# [EXERCISE GOAL]
For this exercise, the reply is the listing below, reproduced exactly.

# [GIVEN DATA]
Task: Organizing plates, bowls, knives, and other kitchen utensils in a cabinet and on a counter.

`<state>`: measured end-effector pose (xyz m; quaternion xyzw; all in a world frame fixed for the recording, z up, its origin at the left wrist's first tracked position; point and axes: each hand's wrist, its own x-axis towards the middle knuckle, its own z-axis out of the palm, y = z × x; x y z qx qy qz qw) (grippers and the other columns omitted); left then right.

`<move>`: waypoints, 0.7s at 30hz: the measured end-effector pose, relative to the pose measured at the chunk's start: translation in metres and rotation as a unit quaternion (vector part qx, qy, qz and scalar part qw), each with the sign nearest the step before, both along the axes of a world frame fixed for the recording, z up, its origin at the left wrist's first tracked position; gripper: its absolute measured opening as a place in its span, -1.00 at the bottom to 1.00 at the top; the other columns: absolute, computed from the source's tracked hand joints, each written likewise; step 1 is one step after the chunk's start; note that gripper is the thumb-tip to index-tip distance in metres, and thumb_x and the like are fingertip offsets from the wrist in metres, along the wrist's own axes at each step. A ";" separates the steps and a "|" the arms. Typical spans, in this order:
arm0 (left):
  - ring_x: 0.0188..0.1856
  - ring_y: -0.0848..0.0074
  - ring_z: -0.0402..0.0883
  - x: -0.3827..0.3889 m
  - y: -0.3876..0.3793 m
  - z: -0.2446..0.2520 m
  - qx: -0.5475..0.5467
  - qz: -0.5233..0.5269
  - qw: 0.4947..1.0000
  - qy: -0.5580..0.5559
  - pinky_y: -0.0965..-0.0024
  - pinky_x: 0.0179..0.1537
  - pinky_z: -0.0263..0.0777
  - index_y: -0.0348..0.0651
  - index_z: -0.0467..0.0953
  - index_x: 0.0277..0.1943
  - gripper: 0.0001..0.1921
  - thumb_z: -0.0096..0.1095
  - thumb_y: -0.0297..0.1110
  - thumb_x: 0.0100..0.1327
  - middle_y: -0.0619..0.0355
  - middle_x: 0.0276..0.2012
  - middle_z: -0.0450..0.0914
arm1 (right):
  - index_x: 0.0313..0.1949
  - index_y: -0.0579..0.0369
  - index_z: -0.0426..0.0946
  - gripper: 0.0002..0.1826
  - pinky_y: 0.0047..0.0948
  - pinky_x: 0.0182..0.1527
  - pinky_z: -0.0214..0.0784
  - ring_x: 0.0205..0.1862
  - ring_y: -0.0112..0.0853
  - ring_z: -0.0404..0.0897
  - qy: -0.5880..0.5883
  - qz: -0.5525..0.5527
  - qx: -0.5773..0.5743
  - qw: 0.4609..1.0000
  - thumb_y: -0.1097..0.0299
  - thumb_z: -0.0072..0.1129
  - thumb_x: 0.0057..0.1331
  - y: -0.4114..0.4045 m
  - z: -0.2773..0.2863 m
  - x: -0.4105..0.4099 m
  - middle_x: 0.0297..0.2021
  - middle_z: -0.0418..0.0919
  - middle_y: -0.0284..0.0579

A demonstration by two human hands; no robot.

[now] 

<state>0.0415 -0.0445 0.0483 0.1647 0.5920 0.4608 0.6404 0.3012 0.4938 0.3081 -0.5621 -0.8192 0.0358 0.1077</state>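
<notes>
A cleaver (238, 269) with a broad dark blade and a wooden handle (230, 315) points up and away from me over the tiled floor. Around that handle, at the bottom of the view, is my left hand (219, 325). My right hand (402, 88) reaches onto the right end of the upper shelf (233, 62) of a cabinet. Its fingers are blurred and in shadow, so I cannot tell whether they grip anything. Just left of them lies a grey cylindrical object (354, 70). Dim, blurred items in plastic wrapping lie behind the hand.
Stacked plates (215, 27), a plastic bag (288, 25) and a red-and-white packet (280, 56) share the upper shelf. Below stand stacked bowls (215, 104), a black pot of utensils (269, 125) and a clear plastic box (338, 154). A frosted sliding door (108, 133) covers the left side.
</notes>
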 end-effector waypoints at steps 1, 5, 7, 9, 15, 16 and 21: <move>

# [EXERCISE ANSWER]
Task: Organizing plates, bowls, knives, and other kitchen utensils in a cabinet and on a counter.

`<state>`: measured end-effector pose (xyz m; quaternion xyzw; all in a world frame fixed for the recording, z up, its origin at the left wrist's first tracked position; point and axes: each hand's wrist, its own x-axis towards the middle knuckle, its own z-axis out of the palm, y = z × x; x y z qx qy qz qw) (grippers and the other columns omitted); left then right.

`<move>`: waypoints, 0.7s at 30hz: the measured end-effector pose, relative to the pose measured at the chunk's start: translation in metres and rotation as a unit quaternion (vector part qx, qy, qz and scalar part qw), each with the sign nearest the step before, both along the axes of a world frame fixed for the recording, z up, its origin at the left wrist's first tracked position; gripper: its absolute measured opening as a place in its span, -1.00 at the bottom to 1.00 at the top; the other columns: absolute, computed from the source's tracked hand joints, each written likewise; step 1 is one step after the chunk's start; note that gripper is the thumb-tip to index-tip distance in metres, and thumb_x and the like are fingertip offsets from the wrist in metres, along the wrist's own axes at each step. A ";" separates the steps and a "|" the arms. Typical spans, in this order:
arm0 (left):
  - ring_x: 0.0188..0.1856
  - ring_y: -0.0848..0.0074
  - ring_z: -0.0402..0.0883
  - x: -0.3827..0.3889 m
  - y: -0.3876..0.3793 m
  - z: -0.2446..0.2520 m
  - qx: -0.5475..0.5467
  - qz: -0.5233..0.5269
  - qw: 0.4947..1.0000
  - qy: -0.5580..0.5559
  - pinky_y: -0.0965..-0.0024
  - pinky_x: 0.0179..0.1537
  - pinky_z: -0.0263..0.0777
  - index_y: -0.0348..0.0651
  - index_z: -0.0467..0.0953
  - index_x: 0.0277..0.1943
  - gripper: 0.0001..0.1921
  - thumb_z: -0.0096..0.1095
  - thumb_y: -0.0297..0.1110
  - thumb_x: 0.0100..0.1327
  - middle_y: -0.0619..0.0355
  - middle_x: 0.0276..0.2012
  - middle_z: -0.0450..0.0914
arm1 (right):
  - index_x: 0.0313..0.1949
  - index_y: -0.0579..0.0369
  - index_z: -0.0426..0.0946
  - gripper: 0.0002..0.1826
  - pinky_y: 0.0047..0.0948
  - pinky_x: 0.0182..0.1527
  - pinky_z: -0.0214..0.0784
  - ring_x: 0.0205..0.1862
  - ring_y: -0.0112..0.0853
  - ring_z: -0.0404..0.0897
  - qy: -0.5880..0.5883
  - qz: -0.5525..0.5527
  - qx: -0.5773..0.5743
  - qw: 0.4609..1.0000
  - thumb_y: -0.1097..0.0299
  - thumb_z: -0.0072..0.1129
  - thumb_x: 0.0057..0.1331
  - y: -0.4114..0.4045 m
  - z: -0.2773..0.2863 m
  - x: -0.4105..0.4099 m
  - middle_x: 0.0297..0.2021
  - middle_z: -0.0418..0.0919
  - middle_y: -0.0284..0.0579

A demonstration by two human hands; no robot.

[now] 

<state>0.0415 -0.0445 0.0483 0.1647 0.5920 0.4608 0.6404 0.3012 0.4938 0.3081 -0.5621 -0.8192 0.0358 0.1077</state>
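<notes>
A cleaver (238, 269) with a broad dark blade and a wooden handle (230, 315) points up and away from me over the tiled floor. Around that handle, at the bottom of the view, is my left hand (219, 325). My right hand (402, 88) reaches onto the right end of the upper shelf (233, 62) of a cabinet. Its fingers are blurred and in shadow, so I cannot tell whether they grip anything. Just left of them lies a grey cylindrical object (354, 70). Dim, blurred items in plastic wrapping lie behind the hand.
Stacked plates (215, 27), a plastic bag (288, 25) and a red-and-white packet (280, 56) share the upper shelf. Below stand stacked bowls (215, 104), a black pot of utensils (269, 125) and a clear plastic box (338, 154). A frosted sliding door (108, 133) covers the left side.
</notes>
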 end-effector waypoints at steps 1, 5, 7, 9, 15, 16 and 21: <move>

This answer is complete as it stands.